Your objective: Every line of the data below should be repeated exactly, and no picture should be copied.
****************
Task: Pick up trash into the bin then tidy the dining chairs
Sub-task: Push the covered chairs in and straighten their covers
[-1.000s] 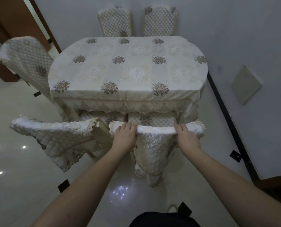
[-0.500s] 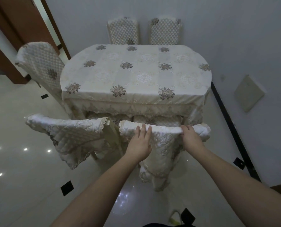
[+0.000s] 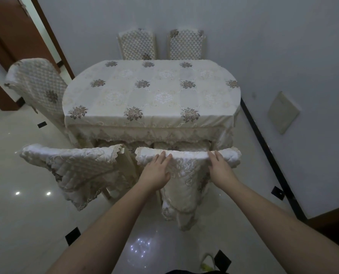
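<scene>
Both hands are on the top rail of the near right chair (image 3: 188, 167), which is pushed in against the near edge of the tabletop (image 3: 150, 91).

L hand (image 3: 157, 171): fingers straight, laid flat over the back of the chair cover, tips reaching the rail. Released, not grasping.

R hand (image 3: 220, 169): fingers straight along the rail's near face, tips on the top edge. Also released; thumb posn cannot be told.

Near right chair: quilted cream cover w/ lace trim, skirt hanging down toward the floor (image 3: 26, 224) between the forearms. Seat hidden under the tablecloth hem.

Near left chair (image 3: 73, 167): just beside the first, same cover, back angled away to the left, not square w/ the table edge. Untouched.

Side chair (image 3: 40, 89): at the table's left end, back close to the cloth.

Two far chairs (image 3: 160, 45): side by side at the far edge, against the wall (image 3: 283, 46).

Tabletop: oval, cream cloth w/ floral medallions.

Floor: glossy pale tile w/ small black diamond insets. A yellowish item at the bottom edge is too blurred to identify.
</scene>
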The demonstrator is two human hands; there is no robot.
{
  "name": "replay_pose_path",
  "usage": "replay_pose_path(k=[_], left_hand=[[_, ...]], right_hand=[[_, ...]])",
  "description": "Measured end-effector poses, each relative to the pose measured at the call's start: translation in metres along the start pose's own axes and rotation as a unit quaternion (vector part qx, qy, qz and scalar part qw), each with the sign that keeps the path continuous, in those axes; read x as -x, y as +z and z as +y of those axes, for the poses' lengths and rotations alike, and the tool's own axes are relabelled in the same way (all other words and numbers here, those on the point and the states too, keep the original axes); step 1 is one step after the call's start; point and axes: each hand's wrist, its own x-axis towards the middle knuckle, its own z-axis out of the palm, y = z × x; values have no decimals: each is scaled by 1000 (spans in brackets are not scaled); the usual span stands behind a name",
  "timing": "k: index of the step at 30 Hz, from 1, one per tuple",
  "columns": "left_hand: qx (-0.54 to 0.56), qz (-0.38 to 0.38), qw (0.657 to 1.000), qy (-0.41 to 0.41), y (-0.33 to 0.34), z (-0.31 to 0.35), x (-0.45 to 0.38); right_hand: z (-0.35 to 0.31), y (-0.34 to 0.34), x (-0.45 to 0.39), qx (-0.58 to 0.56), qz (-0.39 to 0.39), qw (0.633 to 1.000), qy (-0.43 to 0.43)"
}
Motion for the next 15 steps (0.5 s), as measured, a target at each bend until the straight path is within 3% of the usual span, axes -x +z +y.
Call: replay_pose_path(k=[4, 7, 11, 15], left_hand=[[3, 22, 1000, 10, -1, -2, 8], [7, 24, 1000, -14, -5, -6, 6], [47, -25, 998, -41, -9, -5, -5], [74, -42, 995, -48, -5, -3, -9]], right_hand=[[9, 0, 15, -3, 3, 1000, 23], [9, -4, 16, -98, -18, 991, 94], [0, -13, 11, -267, -55, 945, 182], [-11, -22, 5, -368, -69, 902, 213]])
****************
Exercise response:
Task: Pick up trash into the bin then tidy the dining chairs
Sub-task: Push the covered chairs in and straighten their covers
[-1.000s] 
[-0.500s] 
[+0.000s] 
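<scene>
Both hands are on the top rail of the near right chair (image 3: 188, 167), which is pushed in against the near edge of the tabletop (image 3: 150, 91).

L hand (image 3: 157, 171): fingers straight, laid flat over the back of the chair cover, tips reaching the rail. Released, not grasping.

R hand (image 3: 220, 169): fingers straight along the rail's near face, tips on the top edge. Also released; thumb posn cannot be told.

Near right chair: quilted cream cover w/ lace trim, skirt hanging down toward the floor (image 3: 26, 224) between the forearms. Seat hidden under the tablecloth hem.

Near left chair (image 3: 73, 167): just beside the first, same cover, back angled away to the left, not square w/ the table edge. Untouched.

Side chair (image 3: 40, 89): at the table's left end, back close to the cloth.

Two far chairs (image 3: 160, 45): side by side at the far edge, against the wall (image 3: 283, 46).

Tabletop: oval, cream cloth w/ floral medallions.

Floor: glossy pale tile w/ small black diamond insets. A yellowish item at the bottom edge is too blurred to identify.
</scene>
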The demonstrator is two human hands; there is no robot.
{
  "name": "replay_pose_path",
  "usage": "replay_pose_path(k=[_], left_hand=[[_, ...]], right_hand=[[_, ...]])",
  "description": "Measured end-effector poses, each relative to the pose measured at the call's start: translation in metres along the start pose's own axes and rotation as a unit quaternion (vector part qx, qy, qz and scalar part qw), each with the sign that keeps the path continuous, in those axes; read x as -x, y as +z and z as +y of those axes, for the poses' lengths and rotations alike, and the tool's own axes are relabelled in the same way (all other words and numbers here, those on the point and the states too, keep the original axes); step 1 is one step after the call's start; point and axes: each hand's wrist, its own x-axis towards the middle knuckle, its own z-axis out of the palm, y = z × x; values have no decimals: each is scaled by 1000 (spans in brackets are not scaled); the usual span stands behind a name",
  "timing": "k: index of the step at 30 Hz, from 1, one per tuple",
  "columns": "left_hand: qx (-0.54 to 0.56), qz (-0.38 to 0.38), qw (0.657 to 1.000), qy (-0.41 to 0.41), y (-0.33 to 0.34), z (-0.31 to 0.35), x (-0.45 to 0.38); right_hand: z (-0.35 to 0.31), y (-0.34 to 0.34), x (-0.45 to 0.39), qx (-0.58 to 0.56), qz (-0.39 to 0.39), qw (0.633 to 1.000), qy (-0.43 to 0.43)"
}
Motion for the next 15 steps (0.5 s), as measured, a target at each bend until the straight path is within 3% of the usual span, axes -x +z +y.
Call: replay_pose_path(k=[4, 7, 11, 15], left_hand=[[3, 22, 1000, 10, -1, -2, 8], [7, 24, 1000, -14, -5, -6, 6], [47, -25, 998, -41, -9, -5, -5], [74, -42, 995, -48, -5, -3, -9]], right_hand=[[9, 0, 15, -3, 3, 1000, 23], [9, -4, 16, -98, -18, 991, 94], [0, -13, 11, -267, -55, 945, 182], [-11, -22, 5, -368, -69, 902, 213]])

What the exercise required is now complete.